[Information shown]

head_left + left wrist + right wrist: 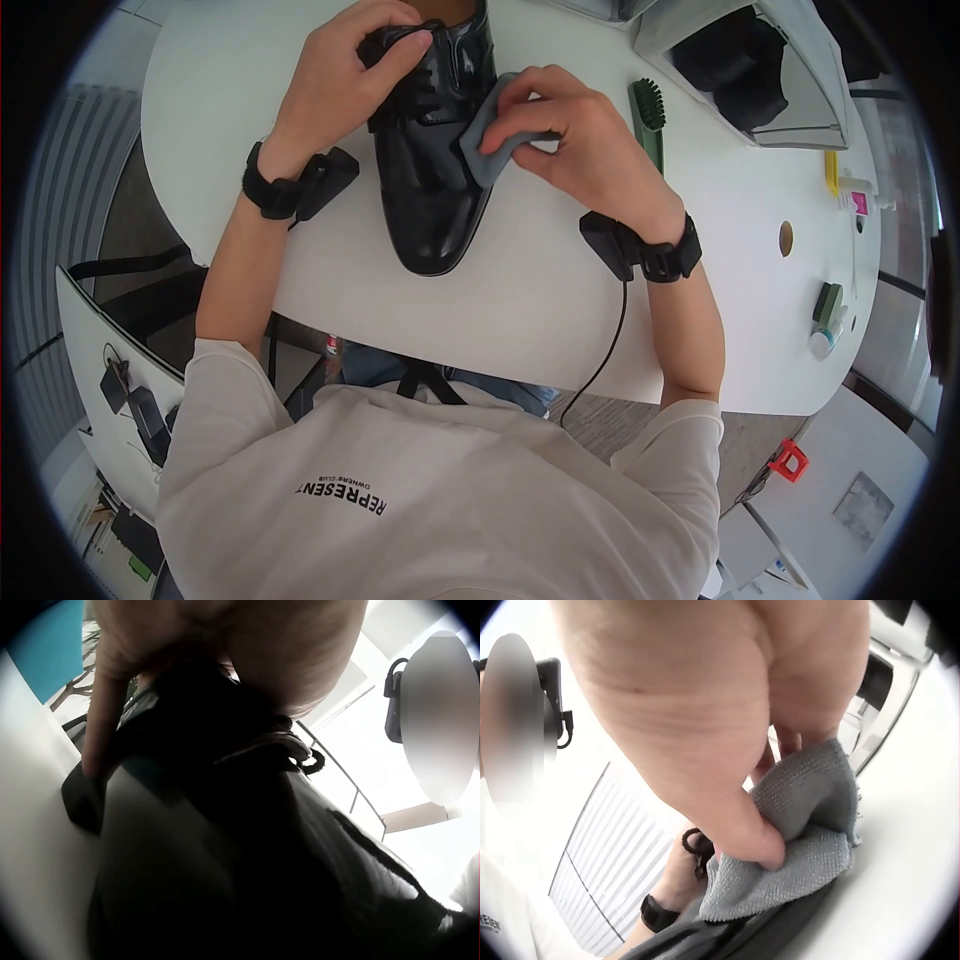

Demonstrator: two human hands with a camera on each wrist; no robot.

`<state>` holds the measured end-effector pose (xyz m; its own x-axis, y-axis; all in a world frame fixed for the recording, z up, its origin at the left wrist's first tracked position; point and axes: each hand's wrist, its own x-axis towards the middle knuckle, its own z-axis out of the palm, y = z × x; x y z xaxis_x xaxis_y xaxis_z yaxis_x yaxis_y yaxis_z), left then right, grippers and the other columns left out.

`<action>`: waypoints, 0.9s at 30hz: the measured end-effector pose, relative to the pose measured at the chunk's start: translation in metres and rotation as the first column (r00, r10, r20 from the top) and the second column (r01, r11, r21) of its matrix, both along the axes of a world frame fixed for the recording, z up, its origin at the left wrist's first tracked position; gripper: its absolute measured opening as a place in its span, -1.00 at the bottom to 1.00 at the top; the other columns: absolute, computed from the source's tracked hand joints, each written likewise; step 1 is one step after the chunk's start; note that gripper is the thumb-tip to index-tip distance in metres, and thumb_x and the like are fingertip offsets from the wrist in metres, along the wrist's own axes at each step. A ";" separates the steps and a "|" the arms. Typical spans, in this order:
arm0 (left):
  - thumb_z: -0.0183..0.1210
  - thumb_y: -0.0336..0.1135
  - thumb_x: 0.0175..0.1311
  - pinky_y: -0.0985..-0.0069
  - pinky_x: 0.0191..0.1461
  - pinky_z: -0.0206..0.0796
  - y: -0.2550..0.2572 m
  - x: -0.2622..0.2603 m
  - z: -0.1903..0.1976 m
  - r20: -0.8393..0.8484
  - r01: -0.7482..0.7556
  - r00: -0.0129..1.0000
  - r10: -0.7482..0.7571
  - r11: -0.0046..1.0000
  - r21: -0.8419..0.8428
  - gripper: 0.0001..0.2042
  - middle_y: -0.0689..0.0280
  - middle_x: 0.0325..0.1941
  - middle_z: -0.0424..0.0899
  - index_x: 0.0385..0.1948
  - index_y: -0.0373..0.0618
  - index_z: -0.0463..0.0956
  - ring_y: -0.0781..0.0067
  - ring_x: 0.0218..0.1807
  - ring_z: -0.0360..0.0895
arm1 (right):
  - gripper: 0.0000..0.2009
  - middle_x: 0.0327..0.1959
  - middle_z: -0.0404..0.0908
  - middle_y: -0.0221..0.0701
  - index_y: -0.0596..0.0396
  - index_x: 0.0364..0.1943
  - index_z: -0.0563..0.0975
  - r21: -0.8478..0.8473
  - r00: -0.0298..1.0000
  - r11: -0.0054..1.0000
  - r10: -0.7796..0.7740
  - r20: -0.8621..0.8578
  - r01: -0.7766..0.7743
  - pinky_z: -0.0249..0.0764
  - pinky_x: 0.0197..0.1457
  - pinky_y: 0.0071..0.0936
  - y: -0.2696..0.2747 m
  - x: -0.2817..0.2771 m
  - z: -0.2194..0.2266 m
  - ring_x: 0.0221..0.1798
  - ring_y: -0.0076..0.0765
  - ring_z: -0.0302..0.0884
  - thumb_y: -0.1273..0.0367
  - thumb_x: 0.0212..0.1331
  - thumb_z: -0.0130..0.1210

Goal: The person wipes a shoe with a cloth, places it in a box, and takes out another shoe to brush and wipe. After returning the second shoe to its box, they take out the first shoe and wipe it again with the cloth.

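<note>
A glossy black leather dress shoe (430, 200) rests on the white table, its toe toward the person. My left hand (335, 85) grips the shoe near its opening, with the thumb over the lacing area and the fingers around the far side. In the left wrist view the shoe (187, 855) appears dark beneath that palm. Between the thumb and fingers of my right hand (585, 135) is a folded grey cloth (480, 150), held against the shoe's right side. The cloth's woven texture (780, 881) shows clearly in the right wrist view, bunched under the thumb.
Right of the right hand lies a green brush (649, 105) with dark bristles. A white-framed case (810, 70) with black items stands at the back right. Along the right edge are a small bottle (826, 340), another green-backed brush (827, 300) and a pink-labelled bottle (856, 198).
</note>
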<state>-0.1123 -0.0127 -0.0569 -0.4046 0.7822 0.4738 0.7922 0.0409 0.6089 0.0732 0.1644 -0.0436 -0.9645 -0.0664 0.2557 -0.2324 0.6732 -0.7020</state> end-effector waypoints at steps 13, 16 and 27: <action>0.11 -0.21 0.37 0.72 -0.02 0.25 0.007 0.006 -0.021 0.514 -0.097 0.857 0.033 0.990 0.098 -0.74 0.43 -0.20 0.58 -0.11 -0.22 0.52 0.70 -0.16 0.44 | -0.74 -0.23 0.53 -0.38 -0.01 -0.32 0.65 -0.045 0.971 0.987 -0.159 -0.179 0.153 0.48 -0.26 -0.44 0.009 -0.009 -0.002 -0.24 -0.23 0.53 0.65 -0.09 0.14; 0.08 -0.20 0.38 0.71 0.00 0.24 0.008 0.005 -0.022 0.602 -0.052 0.798 -0.038 0.990 0.131 -0.73 0.43 -0.20 0.57 -0.09 -0.22 0.50 0.70 -0.15 0.43 | -0.74 -0.23 0.53 -0.38 -0.01 -0.30 0.64 -0.117 0.957 0.975 -0.209 -0.202 0.188 0.48 -0.30 -0.44 0.006 -0.007 -0.004 -0.27 -0.25 0.54 0.64 -0.06 0.14; -0.02 -0.24 0.44 0.70 -0.20 0.11 0.010 -0.003 -0.016 0.586 0.100 0.792 -0.173 0.983 0.154 -0.83 0.50 -0.37 0.31 -0.32 -0.11 0.37 0.69 -0.32 0.21 | -0.86 -0.34 0.47 -0.43 0.14 -0.52 0.54 0.120 0.930 0.926 0.365 -0.050 -0.357 0.44 -0.15 -0.44 -0.058 0.025 0.029 -0.19 -0.32 0.42 0.56 -0.27 0.20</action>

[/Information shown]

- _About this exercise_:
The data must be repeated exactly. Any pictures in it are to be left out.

- _Solution to the exercise_:
head_left + left wrist + right wrist: 

Demonstrator: two human hands with a camera on each wrist; no robot.

`<state>` holds the measured end-effector pose (xyz m; its own x-axis, y-axis; all in a world frame fixed for the recording, z up, its origin at the left wrist's first tracked position; point and axes: each hand's wrist, its own x-axis towards the middle knuckle, its own z-axis out of the palm, y = z × x; x y z xaxis_x xaxis_y xaxis_z yaxis_x yaxis_y yaxis_z), left then right, grippers and the other columns left out.

`<action>`: waypoints, 0.9s at 30hz: the measured end-effector pose, relative to the pose measured at the chunk's start: translation in metres and rotation as the first column (r00, r10, r20 from the top) and the second column (r01, r11, r21) of its matrix, both along the axes of a world frame fixed for the recording, z up, its origin at the left wrist's first tracked position; gripper: its absolute measured opening as a place in its span, -1.00 at the bottom to 1.00 at the top; the other columns: absolute, computed from the source's tracked hand joints, each written likewise; step 1 is one step after the chunk's start; note that gripper is the thumb-tip to index-tip distance in metres, and thumb_x and the like are fingertip offsets from the wrist in metres, along the wrist's own axes at each step. A ";" separates the steps and a "|" the arms. Typical spans, in this order:
arm0 (left):
  - thumb_z: -0.0183..0.1210
  - thumb_y: -0.0336..0.1135
  - thumb_x: 0.0175..0.1311
  - pinky_y: -0.0985..-0.0069
  - pinky_x: 0.0191..0.1461
  - pinky_z: -0.0206..0.0796
  - y: -0.2550..0.2572 m
  - x: -0.2622..0.2603 m
  - z: -0.1903..0.1976 m
  - r20: -0.8393..0.8484
  - r01: -0.7482..0.7556
  - r00: -0.0129..1.0000
  - r10: -0.7482..0.7571
  - r11: -0.0046..1.0000
  - r21: -0.8419..0.8428
  - gripper: 0.0001..0.2042
  - middle_y: -0.0689..0.0280
  - middle_x: 0.0325..0.1941
  - middle_z: -0.0424..0.0899
  - index_x: 0.0385..0.1948
  - index_y: -0.0373..0.0618
  - index_z: -0.0463..0.0956
  - ring_y: -0.0781..0.0067
  - ring_x: 0.0218..0.1807
  - ring_z: -0.0360..0.0895
arm1 (right):
  - gripper: 0.0000..0.2009
  - middle_x: 0.0327..0.1959
  - middle_z: -0.0404..0.0908
  - middle_y: -0.0221..0.0701
  - index_y: -0.0596..0.0396
  - index_x: 0.0364..0.1943
  - index_z: -0.0563..0.0975
  - r21: -0.8478..0.8473
  - r00: -0.0298..1.0000
  - r11: -0.0054..1.0000
  - r10: -0.7796..0.7740
  - r20: -0.8621..0.8578
  - r01: -0.7766..0.7743
  - pinky_z: -0.0249..0.0764
  - pinky_x: 0.0197..0.1457
  - pinky_y: 0.0071..0.0936
  - y: -0.2696..0.2747 m
  - x: -0.2817..0.2771 m
  - z: -0.2194..0.2266 m
  - ring_x: 0.0221..0.1798
  - ring_y: -0.0076..0.0765
  - ring_z: -0.0302..0.0884
  - thumb_y: -0.1273..0.0367
  - thumb_x: 0.0212..0.1331
  - thumb_z: -0.0130..0.1210

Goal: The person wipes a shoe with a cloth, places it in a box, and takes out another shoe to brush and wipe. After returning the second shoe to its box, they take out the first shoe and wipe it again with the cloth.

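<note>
A glossy black leather dress shoe (430, 200) rests on the white table, its toe toward the person. My left hand (335, 85) grips the shoe near its opening, with the thumb over the lacing area and the fingers around the far side. In the left wrist view the shoe (187, 855) appears dark beneath that palm. Between the thumb and fingers of my right hand (585, 135) is a folded grey cloth (480, 150), held against the shoe's right side. The cloth's woven texture (780, 881) shows clearly in the right wrist view, bunched under the thumb.
Right of the right hand lies a green brush (649, 105) with dark bristles. A white-framed case (810, 70) with black items stands at the back right. Along the right edge are a small bottle (826, 340), another green-backed brush (827, 300) and a pink-labelled bottle (856, 198).
</note>
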<state>-0.1123 -0.0127 -0.0569 -0.4046 0.7822 0.4738 0.7922 0.0409 0.6089 0.0732 0.1644 -0.0436 -0.9645 -0.0664 0.2557 -0.2324 0.6732 -0.7020</state> end-effector waypoints at steps 13, 16 and 27: <action>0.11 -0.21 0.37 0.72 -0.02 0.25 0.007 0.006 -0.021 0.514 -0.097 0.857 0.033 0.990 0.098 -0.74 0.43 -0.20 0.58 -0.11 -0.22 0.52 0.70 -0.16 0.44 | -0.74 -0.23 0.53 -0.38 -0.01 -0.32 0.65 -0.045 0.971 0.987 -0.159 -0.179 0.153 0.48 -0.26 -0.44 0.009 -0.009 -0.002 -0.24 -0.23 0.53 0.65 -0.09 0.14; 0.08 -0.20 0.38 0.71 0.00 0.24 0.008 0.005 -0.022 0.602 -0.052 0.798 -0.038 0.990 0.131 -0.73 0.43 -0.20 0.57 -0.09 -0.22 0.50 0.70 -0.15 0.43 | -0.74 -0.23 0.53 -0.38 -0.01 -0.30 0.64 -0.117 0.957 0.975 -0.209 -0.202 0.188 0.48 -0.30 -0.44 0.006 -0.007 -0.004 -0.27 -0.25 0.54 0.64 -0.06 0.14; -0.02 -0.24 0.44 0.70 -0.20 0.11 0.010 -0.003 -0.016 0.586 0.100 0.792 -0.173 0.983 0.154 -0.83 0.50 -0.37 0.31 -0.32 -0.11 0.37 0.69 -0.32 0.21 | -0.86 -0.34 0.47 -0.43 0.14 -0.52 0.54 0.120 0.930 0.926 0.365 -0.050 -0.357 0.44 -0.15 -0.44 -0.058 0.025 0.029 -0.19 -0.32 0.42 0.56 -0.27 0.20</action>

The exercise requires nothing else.